Refuser de donner suite à une promesse d’achat

Votre acheteur ne veut plus donner suite à la promesse d’achat qu’il a signée et que vous avez acceptée. Quels sont vos recours ?

Une fois qu’une offre d’achat est acceptée, celle-ci devient une promesse d’achat par laquelle votre acheteur s’est engagé à acquérir votre propriété suivant certaines conditions y étant mentionnées. Une fois les conditions rencontrées, telles que l’inspection de l’immeuble ou l’obtention du financement, la marche arrière n’est plus possible.

Bien entendu, le non-respect d’une des conditions contenues à la promesse d’achat pourrait permettre à l’acheteur de se retirer, selon certaines modalités, de son offre d’achat. Cependant, le seul fait de changer d’idée, de ne pas avoir réussi à sous-louer un loyer ou d’avoir trouvé une propriété plus attrayante, voire même la découverte de vices très mineurs qui peuvent facilement être corrigés, ne constitue pas un motif suffisant à l’annulation de la vente.

Le proposant acheteur qui souhaite se retirer d’une promesse d’achat valablement intervenue sans motif valable s’expose à certains recours de la part du vendeur.

Le vendeur peut se prévaloir de son droit de forcer l’acheteur à procéder à l’achat de l’immeuble en soutenant que la promesse d’achat a été annulée sans droit. C’est ce que l’on appelle le recours en passation de titres.

Également, le vendeur pourrait réclamer à l’acheteur potentiel des dommages et intérêts découlant de l’annulation de cette promesse. Par exemple, il pourrait réclamer les frais supplémentaires lui ayant été occasionnés ou encore, la différence du prix de vente réellement obtenu suite à la remise en vente de l’immeuble, s’il est moins élevé que le prix initialement entendu avec le promettant acheteur.
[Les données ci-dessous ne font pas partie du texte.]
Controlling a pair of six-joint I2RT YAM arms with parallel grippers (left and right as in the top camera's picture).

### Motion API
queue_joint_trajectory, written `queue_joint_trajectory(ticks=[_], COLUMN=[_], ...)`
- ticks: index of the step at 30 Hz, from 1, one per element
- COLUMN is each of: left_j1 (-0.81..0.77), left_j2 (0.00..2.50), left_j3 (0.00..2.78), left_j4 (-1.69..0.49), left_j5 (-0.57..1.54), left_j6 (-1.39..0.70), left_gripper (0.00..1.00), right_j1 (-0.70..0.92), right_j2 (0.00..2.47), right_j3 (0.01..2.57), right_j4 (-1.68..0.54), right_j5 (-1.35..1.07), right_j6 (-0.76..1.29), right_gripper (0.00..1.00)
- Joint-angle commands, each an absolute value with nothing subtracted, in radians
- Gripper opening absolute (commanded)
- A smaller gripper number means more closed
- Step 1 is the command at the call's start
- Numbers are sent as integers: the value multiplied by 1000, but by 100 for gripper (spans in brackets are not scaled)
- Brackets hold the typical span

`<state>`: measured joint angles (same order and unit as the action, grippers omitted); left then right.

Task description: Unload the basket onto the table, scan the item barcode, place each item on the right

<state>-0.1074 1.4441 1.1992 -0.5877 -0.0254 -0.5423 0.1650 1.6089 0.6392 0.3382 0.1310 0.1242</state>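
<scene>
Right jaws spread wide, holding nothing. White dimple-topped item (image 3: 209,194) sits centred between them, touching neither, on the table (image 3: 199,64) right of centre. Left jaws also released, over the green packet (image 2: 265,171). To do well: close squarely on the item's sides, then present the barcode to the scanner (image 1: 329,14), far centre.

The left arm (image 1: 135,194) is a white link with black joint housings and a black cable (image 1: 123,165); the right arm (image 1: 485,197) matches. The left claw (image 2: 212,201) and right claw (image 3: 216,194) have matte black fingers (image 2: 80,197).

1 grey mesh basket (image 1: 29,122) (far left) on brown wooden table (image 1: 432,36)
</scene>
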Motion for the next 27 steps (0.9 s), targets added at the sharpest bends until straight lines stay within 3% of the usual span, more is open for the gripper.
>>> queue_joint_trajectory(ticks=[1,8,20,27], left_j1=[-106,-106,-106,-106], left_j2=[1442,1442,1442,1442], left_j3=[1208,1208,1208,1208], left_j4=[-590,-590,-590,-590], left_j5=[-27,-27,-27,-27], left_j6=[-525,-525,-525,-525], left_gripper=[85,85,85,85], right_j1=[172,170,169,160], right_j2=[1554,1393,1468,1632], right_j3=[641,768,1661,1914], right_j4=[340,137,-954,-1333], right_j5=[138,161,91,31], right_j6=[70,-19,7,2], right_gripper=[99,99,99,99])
Dans l’affaire Lecours c.  Rivière Rodriguez, l’acheteur a été condamné à payer des dommages intérêts de plus de 200 000 $ au vendeur parce qu’il avait refusé de donner suite à une promesse d’achat, invoquant qu’il avait décidé de retourner aux études et qu’il n’avait plus les moyens d’acheter, alors qu’il avait pourtant obtenu le financement requis pour procéder à l’achat.

Dans tous les cas, il sera important de transmettre, sans délai, une mise en demeure à votre proposant acheteur pour lui indiquer que vous n’acceptez pas qu’il se retire de l’offre valablement acceptée, et que vous entendez exercer vos recours contre lui.